Prime Minister Narendra Modi extended Tuesday’s nationwide ban until May 3, earlier than April 14, as the endemic coronavirus continued to spread rapidly in many parts of the country.
However, Modi said that certain relaxations can be given in areas that were promising in the fight against the disease. Within the next week, an assessment will be made for all cities, counties, and states to account for such easing, he said.
“This is negative news for the Indian economy and stock market,” said Hertta Alava, senior strategist at Nordea in Helsinki, Finland.
She was concerned that the country’s GDP growth is likely to collapse by almost 0 percent this year and India simply cannot afford the kind of incentives seen in western countries.
“The informal economy is large and many poor people simply cannot survive this long ban. Hunger is a real risk and the social costs will be enormous,” she stressed.
“Of course, Covid-19 can be a serious disease for high-risk groups, but considering that 80% of patients have mild symptoms and India has a young population, the blocking may be too expensive,” she said.
In the emerging markets, Alava is underweight India in the short term as visibility is poor with regard to the overall impact on business and the economy.
She is overweight in China, where economic activity has resumed, and also in Taiwan and Korea, where restrictions on economic activity have been much lower.
Market veteran Chris Wood pointed out the FII sell-off risk before the block was announced. “Ideally, India has reached the end of a three-week lock-up period. If there is another three-week lockout, the market will be sold out.

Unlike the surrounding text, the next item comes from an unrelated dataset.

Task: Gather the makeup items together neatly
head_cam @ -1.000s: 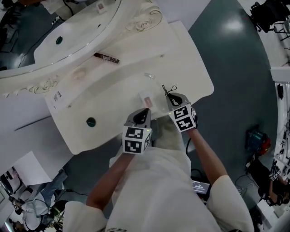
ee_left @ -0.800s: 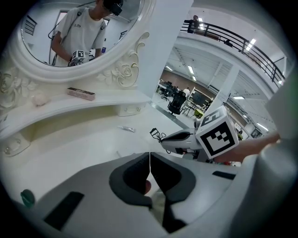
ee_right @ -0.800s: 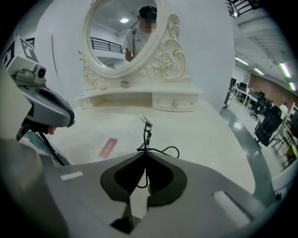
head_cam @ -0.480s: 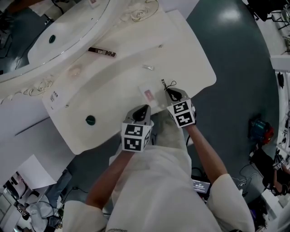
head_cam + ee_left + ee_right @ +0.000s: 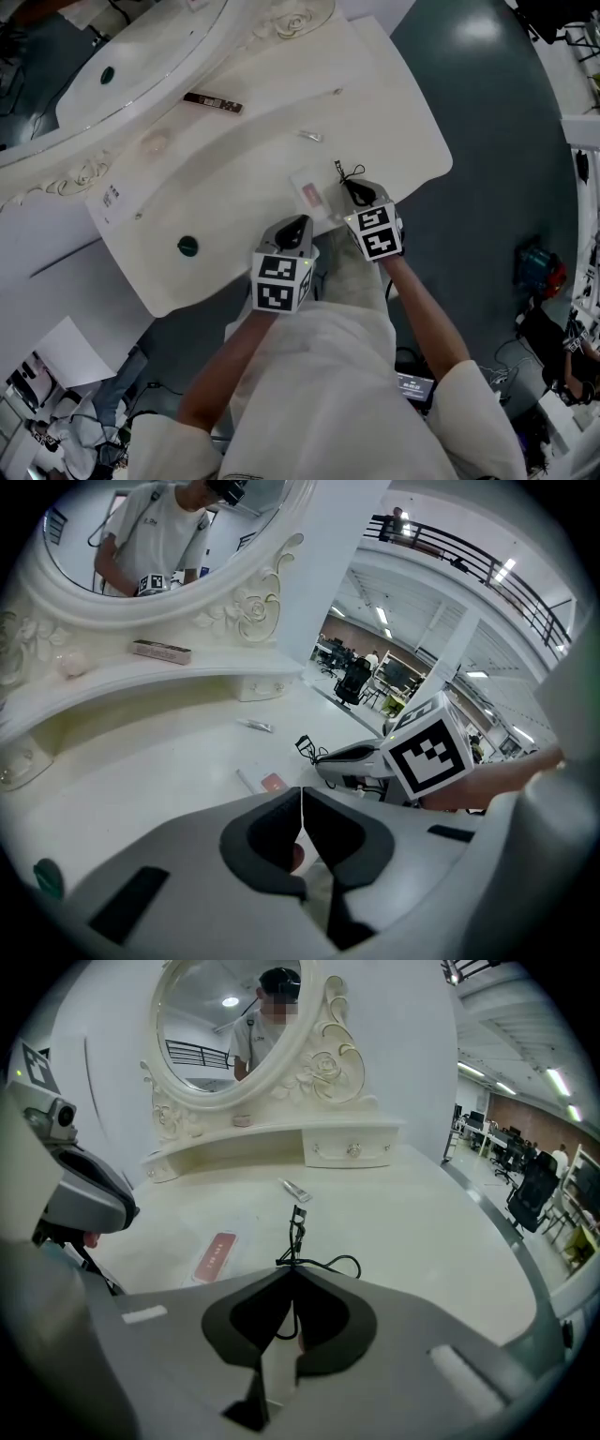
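Note:
On the white vanity table [image 5: 394, 112] my right gripper [image 5: 354, 190] [image 5: 292, 1277] is shut on the wire handle loop of a black eyelash curler [image 5: 343, 174] [image 5: 297, 1227], whose head rests on the tabletop ahead. To its left lies a clear packet with a red label [image 5: 309, 194] [image 5: 216, 1255]. My left gripper [image 5: 300, 223] [image 5: 301, 803] sits at the packet's near end, jaws shut with nothing seen between them. Farther back lies a small clear tube [image 5: 310, 137] [image 5: 296, 1188]. On the raised shelf under the mirror lie a dark brown tube [image 5: 214, 102] [image 5: 161, 651] and a pink round item [image 5: 155, 142].
An oval mirror with an ornate white frame [image 5: 141, 56] backs the table. A green round thing [image 5: 187, 246] sits near the table's left front edge. The front edge runs just behind both grippers, with dark floor [image 5: 506, 150] to the right.
The right gripper has rolled slightly with the curler still in it. The left gripper and the items on the table have stayed put; the head view has shifted a little.

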Tool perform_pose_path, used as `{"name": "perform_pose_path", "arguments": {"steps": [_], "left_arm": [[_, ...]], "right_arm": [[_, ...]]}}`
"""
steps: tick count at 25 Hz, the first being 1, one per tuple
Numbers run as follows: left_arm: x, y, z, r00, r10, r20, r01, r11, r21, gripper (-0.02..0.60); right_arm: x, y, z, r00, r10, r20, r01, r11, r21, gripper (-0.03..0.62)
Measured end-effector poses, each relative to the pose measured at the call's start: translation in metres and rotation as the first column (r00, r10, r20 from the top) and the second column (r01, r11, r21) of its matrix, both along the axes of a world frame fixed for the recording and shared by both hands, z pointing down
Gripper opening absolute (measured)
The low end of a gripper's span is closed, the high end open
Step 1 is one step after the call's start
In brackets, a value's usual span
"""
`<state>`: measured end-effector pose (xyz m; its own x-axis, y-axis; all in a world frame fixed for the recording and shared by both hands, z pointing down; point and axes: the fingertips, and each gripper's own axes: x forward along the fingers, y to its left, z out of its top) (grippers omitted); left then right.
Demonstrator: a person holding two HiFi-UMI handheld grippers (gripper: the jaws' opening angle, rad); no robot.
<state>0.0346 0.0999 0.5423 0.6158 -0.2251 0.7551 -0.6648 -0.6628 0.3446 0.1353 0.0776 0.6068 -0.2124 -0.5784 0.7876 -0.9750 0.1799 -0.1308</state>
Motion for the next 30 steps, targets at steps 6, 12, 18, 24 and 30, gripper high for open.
{"name": "perform_pose_path", "arguments": {"steps": [6, 12, 18, 24, 30], "left_arm": [[-0.004, 0.000, -0.002, 1.000, -0.008, 0.001, 0.008, 1.000, 0.003, 0.015], [-0.006, 0.000, -0.003, 1.000, -0.014, 0.006, 0.014, 1.000, 0.005, 0.015], [-0.003, 0.002, -0.002, 1.000, -0.004, 0.002, 0.004, 1.000, 0.003, 0.015], [-0.002, 0.004, -0.003, 1.000, 0.000, 0.001, 0.000, 1.000, 0.004, 0.015], [-0.001, 0.001, -0.008, 1.000, -0.006, 0.000, 0.006, 1.000, 0.010, 0.015]], "right_arm": [[-0.005, 0.001, 0.004, 1.000, 0.002, -0.008, -0.002, 1.000, -0.005, 0.014], [-0.005, 0.000, 0.004, 1.000, 0.008, -0.023, -0.008, 1.000, -0.002, 0.014], [-0.007, 0.002, 0.005, 1.000, 0.001, -0.016, -0.001, 1.000, 0.000, 0.014], [-0.005, 0.007, 0.001, 1.000, 0.017, 0.005, -0.017, 1.000, 0.004, 0.025], [-0.003, 0.013, -0.009, 1.000, 0.019, 0.014, -0.019, 0.999, 0.026, 0.026]]}}
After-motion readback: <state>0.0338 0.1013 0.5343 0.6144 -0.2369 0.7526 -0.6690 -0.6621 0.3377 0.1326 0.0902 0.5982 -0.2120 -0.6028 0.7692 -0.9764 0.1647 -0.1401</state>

There is a trade-off between healthcare and business, ”Wood, Global Head of Equity Strategy at Jefferies, said on April 12.
Foreign institutional investors (FIIs) have so far withdrawn $ 6.6 billion net from Indian stocks this year. In March, they sold $ 8.4 billion in Indian stocks.
The Sensex and Nifty stock benchmarks have lost more than 24 percent so far this year, and market prospects are bleak given the coronavirus pandemic and the deeper effects of the ban.
“The expansion of the restrictions is no surprise. However, there will be effects. Supply and demand will shrink significantly, ”said Maarten Jan Bakkum, Senior Strategist Emerging Markets at NNIP Investment Partners.
In an email response from The Hague, The Netherlands, Bakkum said the high level of informality in the economy and the limited scope for fiscal incentives are worrying and will cause more demand destruction than in most other countries.
“The Indian equity market has corrected but may continue to decline to better reflect the sharp economic slowdown,” he warned.
“Another concern is the state of the Indian financial system, which makes aggressive and effective monetary policy difficult. All in all, India is unlikely to be the defensive choice that it normally makes in times of global crisis, ”he said.